Among many criticizing comments, here’s what Nate Silver from FiveThirtyEight had to say.

I know there's a lot of competition but this is the worst thing he's ever tweeted. https://t.co/szjPKKxzhK

— Nate Silver (@NateSilver538) September 13, 2018

Well, there is a huge difference between 6 (or 18) and 3,000.

Is he wrong that it is not 6 it is actually 3,000 people who died because of the hurricane Maria? Or, is he right that it is actually 6 or 18 and the Puerto Rico government is inflating the number?

It’s easy to jump to the conclusion in either way based on how you support the President. But then we are not critically thinking.

Let’s face it. The governments or any public offices have an innate motivation for inflating this type of numbers. The bigger the number of victims the easier they can get bigger size budgets.

And, Puerto Rico needs money. It “has struggled to repair its infrastructure and power grid since the storm, and is asking US Congress for $139bn in recovery funds,” according to BBC.

A territory like Puerto Rico, which doesn’t have a right to vote for the President and doesn’t a right to send their representatives to the congress, it’s really hard to get enough support and budgets from the federal government in the first place.

So is Puerto Rico government inflating the number?

Why is the President making a big deal now?

Now, here is the thing. The Puerto Rico government used to claim the people who died of the hurricane was 64, though this is based on counting “those killed directly by the hurricane, crushed by collapsing buildings, drowned or hit by flying debris,” according to BBC.

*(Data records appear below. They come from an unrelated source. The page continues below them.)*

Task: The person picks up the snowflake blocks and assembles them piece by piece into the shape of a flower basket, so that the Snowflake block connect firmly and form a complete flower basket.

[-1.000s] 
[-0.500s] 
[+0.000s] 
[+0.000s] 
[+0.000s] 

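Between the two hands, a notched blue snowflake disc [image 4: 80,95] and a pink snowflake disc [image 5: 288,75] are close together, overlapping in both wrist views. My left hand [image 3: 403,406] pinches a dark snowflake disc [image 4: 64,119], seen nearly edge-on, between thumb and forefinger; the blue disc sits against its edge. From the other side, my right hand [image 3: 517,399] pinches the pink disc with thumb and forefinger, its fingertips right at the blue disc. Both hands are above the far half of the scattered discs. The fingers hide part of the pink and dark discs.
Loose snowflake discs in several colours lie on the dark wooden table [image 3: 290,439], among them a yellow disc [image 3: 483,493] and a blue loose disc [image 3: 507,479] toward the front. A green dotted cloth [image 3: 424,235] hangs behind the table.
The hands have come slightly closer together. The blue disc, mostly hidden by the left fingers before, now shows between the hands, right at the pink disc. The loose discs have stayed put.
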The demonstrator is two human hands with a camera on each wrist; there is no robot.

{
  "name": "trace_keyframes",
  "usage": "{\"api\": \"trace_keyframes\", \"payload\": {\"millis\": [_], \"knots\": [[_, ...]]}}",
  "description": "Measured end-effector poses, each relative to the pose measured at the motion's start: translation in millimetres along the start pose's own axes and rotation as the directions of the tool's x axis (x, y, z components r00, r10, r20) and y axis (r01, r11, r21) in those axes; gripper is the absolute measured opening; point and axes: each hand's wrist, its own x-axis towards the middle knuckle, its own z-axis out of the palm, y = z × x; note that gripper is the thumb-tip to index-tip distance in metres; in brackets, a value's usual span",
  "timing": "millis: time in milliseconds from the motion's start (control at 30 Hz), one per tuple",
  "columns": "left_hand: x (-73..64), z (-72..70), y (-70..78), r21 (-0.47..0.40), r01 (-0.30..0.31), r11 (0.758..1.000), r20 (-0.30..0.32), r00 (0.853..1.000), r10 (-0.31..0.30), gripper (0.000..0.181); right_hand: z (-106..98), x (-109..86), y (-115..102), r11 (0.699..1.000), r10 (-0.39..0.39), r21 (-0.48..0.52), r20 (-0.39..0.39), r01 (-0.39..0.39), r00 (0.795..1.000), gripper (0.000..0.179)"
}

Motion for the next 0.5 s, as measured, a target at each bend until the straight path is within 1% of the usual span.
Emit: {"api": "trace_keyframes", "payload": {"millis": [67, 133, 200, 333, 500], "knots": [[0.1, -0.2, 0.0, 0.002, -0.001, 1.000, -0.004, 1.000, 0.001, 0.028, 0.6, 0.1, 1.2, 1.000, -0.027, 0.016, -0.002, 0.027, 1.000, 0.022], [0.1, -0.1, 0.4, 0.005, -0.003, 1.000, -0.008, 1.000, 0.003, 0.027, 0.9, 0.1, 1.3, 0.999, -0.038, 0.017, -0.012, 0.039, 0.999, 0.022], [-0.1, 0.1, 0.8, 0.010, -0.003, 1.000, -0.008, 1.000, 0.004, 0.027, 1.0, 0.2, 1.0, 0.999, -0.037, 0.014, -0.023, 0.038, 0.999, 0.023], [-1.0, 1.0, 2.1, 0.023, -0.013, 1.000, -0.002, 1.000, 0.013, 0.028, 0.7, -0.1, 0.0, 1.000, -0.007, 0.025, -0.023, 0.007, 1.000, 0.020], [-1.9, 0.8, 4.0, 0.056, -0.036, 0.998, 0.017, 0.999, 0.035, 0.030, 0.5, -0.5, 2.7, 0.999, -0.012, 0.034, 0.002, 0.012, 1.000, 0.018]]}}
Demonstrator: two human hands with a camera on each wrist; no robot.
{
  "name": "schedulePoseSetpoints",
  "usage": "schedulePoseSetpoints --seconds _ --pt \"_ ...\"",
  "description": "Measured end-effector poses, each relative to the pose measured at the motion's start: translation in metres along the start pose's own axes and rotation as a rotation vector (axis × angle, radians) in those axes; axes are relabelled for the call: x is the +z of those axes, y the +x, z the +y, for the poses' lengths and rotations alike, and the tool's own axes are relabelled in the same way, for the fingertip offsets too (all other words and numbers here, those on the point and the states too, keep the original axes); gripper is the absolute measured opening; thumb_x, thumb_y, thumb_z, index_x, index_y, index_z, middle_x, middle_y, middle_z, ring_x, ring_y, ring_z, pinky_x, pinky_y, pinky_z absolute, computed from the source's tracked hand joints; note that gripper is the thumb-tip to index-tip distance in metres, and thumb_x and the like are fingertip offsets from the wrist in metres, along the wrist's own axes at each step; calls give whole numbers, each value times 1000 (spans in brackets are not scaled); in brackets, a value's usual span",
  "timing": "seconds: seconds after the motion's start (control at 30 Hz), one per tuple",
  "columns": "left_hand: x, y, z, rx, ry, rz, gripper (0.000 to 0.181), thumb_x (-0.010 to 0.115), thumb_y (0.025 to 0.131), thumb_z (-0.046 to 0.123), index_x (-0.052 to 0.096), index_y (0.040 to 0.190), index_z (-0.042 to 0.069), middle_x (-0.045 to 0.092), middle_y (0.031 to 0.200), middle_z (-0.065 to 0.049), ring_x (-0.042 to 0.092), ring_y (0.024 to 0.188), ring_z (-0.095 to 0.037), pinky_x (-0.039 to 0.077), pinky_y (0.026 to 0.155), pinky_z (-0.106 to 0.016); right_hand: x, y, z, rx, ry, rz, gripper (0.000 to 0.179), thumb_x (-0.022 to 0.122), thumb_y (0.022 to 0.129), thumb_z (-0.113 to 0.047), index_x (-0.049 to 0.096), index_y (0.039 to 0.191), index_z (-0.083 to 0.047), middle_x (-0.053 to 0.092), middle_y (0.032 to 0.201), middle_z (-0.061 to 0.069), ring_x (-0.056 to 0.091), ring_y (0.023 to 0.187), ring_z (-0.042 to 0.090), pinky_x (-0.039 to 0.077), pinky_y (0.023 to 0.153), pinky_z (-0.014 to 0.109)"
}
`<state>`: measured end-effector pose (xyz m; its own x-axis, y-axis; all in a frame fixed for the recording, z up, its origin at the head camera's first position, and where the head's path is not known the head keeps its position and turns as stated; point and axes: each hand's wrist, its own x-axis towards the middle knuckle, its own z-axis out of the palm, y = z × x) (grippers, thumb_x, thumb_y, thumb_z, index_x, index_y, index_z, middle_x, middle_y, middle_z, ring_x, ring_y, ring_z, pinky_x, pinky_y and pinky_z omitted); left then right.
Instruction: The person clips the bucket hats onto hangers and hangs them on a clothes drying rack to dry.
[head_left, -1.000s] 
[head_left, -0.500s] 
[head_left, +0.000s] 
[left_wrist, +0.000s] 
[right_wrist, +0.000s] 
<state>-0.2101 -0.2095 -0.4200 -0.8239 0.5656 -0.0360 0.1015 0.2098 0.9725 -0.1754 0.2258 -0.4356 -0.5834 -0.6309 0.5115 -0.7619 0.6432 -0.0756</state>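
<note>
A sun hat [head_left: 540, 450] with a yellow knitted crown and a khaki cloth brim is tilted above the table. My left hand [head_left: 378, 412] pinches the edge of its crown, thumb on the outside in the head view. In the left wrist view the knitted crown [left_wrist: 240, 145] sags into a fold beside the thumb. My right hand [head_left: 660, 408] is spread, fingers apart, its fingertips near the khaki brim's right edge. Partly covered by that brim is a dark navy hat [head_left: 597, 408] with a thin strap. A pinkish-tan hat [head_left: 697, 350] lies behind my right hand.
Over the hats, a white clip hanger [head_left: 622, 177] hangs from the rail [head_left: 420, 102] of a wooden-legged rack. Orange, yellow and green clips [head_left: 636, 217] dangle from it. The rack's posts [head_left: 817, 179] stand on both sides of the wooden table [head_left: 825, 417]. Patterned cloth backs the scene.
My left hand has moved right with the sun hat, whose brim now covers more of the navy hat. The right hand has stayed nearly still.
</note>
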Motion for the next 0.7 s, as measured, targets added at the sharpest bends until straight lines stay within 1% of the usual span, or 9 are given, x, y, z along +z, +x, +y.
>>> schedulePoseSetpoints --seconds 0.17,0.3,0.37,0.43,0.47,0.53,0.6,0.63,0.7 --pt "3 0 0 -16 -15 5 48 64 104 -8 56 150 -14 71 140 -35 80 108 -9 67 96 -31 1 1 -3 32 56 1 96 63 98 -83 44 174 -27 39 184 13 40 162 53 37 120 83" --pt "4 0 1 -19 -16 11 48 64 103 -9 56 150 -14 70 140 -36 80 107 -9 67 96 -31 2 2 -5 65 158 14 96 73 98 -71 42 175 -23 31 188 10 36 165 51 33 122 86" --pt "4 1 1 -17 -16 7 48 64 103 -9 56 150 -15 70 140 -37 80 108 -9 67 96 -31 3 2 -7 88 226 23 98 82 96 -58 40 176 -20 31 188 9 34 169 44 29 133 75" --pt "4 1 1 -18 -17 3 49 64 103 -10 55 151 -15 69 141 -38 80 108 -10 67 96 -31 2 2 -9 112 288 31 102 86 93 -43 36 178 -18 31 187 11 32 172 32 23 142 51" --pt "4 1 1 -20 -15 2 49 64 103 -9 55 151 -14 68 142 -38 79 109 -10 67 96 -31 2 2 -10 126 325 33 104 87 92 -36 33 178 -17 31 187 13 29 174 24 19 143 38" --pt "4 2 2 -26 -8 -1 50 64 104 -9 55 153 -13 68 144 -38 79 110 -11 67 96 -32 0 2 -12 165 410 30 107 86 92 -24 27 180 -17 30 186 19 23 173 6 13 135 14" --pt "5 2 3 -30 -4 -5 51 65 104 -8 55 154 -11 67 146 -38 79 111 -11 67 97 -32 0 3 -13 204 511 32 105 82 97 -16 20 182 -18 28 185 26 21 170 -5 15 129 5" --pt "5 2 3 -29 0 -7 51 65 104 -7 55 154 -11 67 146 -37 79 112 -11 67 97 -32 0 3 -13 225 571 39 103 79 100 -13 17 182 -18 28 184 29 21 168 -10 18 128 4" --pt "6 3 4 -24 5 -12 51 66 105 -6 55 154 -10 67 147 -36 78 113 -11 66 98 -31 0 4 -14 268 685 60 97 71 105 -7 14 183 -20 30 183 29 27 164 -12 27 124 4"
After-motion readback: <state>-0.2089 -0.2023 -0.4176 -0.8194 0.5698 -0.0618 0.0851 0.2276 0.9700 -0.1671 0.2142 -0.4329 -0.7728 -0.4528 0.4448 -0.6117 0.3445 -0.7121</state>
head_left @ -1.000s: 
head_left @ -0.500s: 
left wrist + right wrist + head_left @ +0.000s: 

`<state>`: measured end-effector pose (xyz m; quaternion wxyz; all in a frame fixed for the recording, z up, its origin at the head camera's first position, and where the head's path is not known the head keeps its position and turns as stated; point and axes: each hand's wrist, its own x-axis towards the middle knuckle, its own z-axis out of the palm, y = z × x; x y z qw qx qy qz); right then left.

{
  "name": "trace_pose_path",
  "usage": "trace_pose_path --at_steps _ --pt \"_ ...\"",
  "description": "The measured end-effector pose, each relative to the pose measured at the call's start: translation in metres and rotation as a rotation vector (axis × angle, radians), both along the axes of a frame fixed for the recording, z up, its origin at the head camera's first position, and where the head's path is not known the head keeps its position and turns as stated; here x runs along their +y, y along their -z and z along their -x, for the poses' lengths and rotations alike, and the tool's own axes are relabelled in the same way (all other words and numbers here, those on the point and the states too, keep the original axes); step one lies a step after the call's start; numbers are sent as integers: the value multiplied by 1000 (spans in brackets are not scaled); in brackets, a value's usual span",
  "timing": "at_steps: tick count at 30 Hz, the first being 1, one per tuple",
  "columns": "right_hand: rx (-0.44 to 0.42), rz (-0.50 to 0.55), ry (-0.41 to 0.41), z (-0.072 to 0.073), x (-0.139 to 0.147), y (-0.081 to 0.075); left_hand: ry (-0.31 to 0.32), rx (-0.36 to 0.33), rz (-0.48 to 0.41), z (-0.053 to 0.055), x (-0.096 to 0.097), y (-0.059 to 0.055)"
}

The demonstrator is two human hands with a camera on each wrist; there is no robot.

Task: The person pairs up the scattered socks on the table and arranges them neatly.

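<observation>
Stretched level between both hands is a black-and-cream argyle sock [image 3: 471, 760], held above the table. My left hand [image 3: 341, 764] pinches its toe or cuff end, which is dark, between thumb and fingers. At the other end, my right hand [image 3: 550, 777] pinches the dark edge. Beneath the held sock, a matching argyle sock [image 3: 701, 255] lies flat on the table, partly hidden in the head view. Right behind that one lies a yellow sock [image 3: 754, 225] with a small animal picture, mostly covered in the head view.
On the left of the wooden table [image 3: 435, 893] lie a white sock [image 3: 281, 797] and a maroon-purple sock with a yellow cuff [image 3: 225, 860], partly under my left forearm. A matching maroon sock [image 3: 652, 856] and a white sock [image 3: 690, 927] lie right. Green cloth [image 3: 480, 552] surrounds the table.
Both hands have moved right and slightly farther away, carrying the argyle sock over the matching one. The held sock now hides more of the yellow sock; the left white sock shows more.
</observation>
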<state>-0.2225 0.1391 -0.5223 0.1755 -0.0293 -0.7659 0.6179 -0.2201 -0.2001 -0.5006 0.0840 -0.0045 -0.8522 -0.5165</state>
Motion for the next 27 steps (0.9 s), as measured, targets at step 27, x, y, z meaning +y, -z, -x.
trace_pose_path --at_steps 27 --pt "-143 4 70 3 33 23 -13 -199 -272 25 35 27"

But, there should be people who died not by the direct cause, but by the indirect cause. For example, if you don’t have electricity because of the hurricane damage for a period of time, what happened to those who are plugged into medical devices at hospitals? What happened to those who didn’t have access to clean water?

According to BBC, “Repeated power cuts also led to an increased number of deaths from diabetes and sepsis.”

So when we talk about the deaths caused by the hurricane we should consider both direct and indirect impacts, that’s what Puerto Rico government is saying.

So, the governor of Puerto Rico commissioned a study to a group of researchers at George Washington University. And what did they find?

They estimated 2,975 died because of the hurricane Maria.

And this is the number that the President doesn’t want to accept.

How Did They Come Up with 3,000?

The researchers at George Washington University employed a statistical method to develop a series of generalized linear models to predict the population after the event (September 2017) based on the pre-hurricane period (July 2010 to August 2017) data including demographic, seasonality, etc.

And the difference between the predicted numbers of the population and the actual numbers are estimated as the number of the death.

Here is the table that shows the predicted values based on the model they built and the actual values.

Here is a line chart that shows the trend of the both the predicted population and the actual.

Here is the summary of the method they employed.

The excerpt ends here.